Entries taken from a collection
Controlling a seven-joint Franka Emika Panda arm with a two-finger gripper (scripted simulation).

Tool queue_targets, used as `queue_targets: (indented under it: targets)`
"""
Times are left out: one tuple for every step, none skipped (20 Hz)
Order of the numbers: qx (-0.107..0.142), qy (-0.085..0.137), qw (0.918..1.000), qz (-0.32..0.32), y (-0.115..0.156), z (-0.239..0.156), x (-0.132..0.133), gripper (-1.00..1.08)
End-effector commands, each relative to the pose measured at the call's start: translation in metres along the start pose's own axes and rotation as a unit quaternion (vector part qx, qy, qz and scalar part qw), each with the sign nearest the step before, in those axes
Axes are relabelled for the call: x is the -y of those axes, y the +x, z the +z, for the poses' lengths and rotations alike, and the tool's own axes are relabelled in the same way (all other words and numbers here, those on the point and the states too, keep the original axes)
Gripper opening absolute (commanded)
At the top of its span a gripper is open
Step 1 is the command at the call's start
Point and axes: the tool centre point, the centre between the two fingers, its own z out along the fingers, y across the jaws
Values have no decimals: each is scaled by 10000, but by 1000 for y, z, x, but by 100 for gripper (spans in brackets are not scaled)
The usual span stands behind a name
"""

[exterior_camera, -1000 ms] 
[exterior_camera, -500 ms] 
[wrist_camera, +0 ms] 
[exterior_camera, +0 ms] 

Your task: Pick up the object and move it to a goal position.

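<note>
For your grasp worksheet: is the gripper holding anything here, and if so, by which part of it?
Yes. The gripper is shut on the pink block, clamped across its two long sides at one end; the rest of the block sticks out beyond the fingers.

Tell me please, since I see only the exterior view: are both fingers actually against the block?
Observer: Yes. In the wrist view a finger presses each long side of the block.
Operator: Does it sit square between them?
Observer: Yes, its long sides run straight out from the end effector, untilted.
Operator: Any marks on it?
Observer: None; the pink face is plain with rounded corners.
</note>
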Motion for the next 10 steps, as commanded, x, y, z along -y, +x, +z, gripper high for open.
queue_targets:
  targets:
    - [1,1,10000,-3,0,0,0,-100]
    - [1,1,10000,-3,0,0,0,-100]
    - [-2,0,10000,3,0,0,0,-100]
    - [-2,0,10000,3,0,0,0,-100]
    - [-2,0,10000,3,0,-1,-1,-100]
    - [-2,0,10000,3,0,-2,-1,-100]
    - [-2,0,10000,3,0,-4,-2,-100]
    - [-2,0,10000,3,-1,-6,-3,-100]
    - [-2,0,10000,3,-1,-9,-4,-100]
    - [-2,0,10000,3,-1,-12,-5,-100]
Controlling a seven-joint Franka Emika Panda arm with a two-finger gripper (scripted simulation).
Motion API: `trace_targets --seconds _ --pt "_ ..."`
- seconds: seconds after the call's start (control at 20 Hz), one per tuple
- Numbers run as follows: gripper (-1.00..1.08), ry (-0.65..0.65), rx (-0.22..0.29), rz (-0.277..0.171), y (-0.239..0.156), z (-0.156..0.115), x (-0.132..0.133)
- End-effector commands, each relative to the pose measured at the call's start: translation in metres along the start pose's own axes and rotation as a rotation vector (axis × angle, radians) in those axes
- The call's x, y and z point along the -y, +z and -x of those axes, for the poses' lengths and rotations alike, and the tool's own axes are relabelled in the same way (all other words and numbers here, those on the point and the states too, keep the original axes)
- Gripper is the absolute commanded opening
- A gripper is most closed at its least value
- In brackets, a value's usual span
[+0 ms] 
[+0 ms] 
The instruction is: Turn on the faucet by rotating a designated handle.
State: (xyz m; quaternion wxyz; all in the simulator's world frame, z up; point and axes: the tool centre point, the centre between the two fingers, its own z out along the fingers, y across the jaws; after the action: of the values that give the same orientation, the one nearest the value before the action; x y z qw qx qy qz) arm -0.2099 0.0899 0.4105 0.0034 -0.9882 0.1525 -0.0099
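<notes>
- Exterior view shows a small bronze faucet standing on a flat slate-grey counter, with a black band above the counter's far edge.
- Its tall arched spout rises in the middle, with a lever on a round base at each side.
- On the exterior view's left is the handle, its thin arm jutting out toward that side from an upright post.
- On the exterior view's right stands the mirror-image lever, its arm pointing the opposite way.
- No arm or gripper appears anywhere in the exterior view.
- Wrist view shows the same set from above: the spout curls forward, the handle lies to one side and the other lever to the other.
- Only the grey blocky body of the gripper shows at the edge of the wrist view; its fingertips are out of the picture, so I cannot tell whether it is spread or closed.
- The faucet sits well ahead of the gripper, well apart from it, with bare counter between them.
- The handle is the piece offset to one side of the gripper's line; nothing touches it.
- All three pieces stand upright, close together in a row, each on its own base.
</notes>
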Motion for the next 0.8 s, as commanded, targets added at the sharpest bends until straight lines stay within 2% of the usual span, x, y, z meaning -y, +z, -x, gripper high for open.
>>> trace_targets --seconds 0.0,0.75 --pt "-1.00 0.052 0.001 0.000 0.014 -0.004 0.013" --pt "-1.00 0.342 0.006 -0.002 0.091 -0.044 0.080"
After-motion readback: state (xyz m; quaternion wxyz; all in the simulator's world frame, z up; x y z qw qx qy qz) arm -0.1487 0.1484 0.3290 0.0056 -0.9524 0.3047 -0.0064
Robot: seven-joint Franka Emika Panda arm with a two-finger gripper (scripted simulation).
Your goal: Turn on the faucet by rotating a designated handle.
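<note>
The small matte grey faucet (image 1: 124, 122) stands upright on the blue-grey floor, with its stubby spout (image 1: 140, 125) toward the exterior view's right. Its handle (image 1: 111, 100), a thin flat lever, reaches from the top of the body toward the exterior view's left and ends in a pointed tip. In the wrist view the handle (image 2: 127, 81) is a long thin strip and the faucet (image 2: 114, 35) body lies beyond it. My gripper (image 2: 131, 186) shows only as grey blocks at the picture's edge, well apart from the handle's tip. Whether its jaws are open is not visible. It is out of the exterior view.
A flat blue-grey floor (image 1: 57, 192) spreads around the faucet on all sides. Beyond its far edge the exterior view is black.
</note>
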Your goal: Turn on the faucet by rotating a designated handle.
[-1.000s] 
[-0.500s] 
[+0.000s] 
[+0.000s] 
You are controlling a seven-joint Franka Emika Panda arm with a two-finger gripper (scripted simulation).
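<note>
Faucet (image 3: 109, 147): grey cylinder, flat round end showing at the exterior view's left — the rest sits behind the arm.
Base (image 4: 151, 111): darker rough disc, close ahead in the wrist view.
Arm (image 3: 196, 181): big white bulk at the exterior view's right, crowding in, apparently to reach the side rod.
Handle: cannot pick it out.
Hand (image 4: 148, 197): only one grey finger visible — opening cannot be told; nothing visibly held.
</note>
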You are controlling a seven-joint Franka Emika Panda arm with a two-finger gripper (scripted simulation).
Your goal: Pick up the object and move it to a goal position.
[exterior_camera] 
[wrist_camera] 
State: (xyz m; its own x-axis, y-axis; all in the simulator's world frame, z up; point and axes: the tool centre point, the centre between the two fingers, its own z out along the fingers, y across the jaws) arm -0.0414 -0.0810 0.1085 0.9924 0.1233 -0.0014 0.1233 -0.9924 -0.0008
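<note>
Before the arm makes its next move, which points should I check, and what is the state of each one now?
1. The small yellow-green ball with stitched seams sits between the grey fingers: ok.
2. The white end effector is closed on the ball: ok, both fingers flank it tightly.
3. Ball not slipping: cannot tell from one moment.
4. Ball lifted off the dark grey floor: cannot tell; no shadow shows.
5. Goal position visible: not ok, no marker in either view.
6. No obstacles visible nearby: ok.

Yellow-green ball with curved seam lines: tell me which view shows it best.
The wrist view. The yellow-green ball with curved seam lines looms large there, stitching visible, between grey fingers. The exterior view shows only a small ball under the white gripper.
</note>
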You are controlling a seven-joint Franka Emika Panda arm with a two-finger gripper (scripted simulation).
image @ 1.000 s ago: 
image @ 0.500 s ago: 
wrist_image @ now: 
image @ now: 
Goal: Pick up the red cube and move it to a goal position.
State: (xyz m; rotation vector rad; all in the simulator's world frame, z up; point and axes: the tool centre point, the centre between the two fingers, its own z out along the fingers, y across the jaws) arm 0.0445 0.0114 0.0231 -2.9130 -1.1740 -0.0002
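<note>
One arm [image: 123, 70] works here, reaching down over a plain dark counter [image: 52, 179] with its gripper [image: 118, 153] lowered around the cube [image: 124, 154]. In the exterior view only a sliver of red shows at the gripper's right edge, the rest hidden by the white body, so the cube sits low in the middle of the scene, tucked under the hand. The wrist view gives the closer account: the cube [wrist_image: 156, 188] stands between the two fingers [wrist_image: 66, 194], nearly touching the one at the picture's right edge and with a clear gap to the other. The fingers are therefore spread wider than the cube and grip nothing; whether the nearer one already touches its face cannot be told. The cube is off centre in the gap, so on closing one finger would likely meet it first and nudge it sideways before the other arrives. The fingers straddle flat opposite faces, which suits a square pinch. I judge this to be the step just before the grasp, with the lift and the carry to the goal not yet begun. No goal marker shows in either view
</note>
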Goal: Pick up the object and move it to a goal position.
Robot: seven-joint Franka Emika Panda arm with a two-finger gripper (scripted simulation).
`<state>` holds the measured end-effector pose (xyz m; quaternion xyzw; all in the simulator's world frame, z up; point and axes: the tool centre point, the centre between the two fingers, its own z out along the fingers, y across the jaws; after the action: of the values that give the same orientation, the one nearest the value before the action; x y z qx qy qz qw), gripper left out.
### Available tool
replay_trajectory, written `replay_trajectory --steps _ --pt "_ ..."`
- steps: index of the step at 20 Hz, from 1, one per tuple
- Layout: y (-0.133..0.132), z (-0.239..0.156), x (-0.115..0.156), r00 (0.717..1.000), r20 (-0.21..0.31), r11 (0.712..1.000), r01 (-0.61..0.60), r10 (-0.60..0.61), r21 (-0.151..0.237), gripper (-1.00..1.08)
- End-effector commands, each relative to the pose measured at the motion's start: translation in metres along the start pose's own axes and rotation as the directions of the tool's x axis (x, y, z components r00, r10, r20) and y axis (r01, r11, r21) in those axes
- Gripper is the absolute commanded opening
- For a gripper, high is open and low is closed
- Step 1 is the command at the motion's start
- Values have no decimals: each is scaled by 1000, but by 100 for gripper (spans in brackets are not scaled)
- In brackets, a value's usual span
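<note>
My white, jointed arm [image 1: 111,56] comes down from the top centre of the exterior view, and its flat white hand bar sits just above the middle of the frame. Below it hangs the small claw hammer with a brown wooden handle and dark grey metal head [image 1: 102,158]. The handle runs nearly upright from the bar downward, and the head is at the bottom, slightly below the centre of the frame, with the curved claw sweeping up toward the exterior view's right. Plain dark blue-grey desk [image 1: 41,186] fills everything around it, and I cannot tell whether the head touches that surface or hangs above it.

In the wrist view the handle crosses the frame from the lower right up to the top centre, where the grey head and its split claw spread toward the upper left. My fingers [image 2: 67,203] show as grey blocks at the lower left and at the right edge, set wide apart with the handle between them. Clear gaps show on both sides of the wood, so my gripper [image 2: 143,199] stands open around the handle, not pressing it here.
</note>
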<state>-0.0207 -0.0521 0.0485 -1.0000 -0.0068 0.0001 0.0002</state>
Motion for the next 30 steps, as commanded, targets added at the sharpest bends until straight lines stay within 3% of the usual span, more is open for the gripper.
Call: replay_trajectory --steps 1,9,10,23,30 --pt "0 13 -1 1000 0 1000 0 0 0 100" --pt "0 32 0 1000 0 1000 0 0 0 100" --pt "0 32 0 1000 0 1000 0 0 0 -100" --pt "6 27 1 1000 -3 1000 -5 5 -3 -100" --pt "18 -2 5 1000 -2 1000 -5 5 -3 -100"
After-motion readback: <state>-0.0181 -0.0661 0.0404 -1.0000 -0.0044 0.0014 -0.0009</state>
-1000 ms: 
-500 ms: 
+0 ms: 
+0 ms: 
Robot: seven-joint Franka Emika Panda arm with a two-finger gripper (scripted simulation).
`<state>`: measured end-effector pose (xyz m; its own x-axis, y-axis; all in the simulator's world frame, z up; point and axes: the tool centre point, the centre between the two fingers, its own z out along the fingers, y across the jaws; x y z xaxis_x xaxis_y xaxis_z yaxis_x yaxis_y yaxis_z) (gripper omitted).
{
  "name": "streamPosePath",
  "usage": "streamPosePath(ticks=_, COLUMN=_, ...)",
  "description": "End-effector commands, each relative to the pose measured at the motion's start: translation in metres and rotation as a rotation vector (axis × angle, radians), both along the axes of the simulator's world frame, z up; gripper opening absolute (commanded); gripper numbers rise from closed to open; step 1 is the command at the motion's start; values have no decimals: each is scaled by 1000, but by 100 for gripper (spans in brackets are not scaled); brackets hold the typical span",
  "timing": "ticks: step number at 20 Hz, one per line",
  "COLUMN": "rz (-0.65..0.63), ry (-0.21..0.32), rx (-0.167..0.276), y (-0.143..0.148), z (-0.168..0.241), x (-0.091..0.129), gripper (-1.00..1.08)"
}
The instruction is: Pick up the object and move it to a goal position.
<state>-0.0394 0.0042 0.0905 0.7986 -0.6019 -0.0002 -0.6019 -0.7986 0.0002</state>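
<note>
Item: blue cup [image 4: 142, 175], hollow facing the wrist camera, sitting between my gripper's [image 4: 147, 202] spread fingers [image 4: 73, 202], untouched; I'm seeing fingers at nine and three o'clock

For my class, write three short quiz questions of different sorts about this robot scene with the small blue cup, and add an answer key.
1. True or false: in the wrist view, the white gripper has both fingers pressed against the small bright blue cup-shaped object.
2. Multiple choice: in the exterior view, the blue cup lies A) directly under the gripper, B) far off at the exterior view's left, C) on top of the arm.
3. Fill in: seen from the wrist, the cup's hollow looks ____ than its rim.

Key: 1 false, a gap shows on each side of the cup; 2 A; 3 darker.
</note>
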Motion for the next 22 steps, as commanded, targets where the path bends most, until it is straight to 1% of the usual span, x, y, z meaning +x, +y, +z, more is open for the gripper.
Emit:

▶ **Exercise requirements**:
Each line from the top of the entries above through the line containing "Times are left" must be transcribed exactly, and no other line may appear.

▶ **Result**:
Controlling a seven-joint Franka Emika Panda arm with a two-finger gripper (scripted simulation).

Tool queue_targets, used as `queue_targets: (indented under it: targets)`
"""
Times are left out: one tuple for every step, none skipped (20 Hz)

The answer has nothing more to it.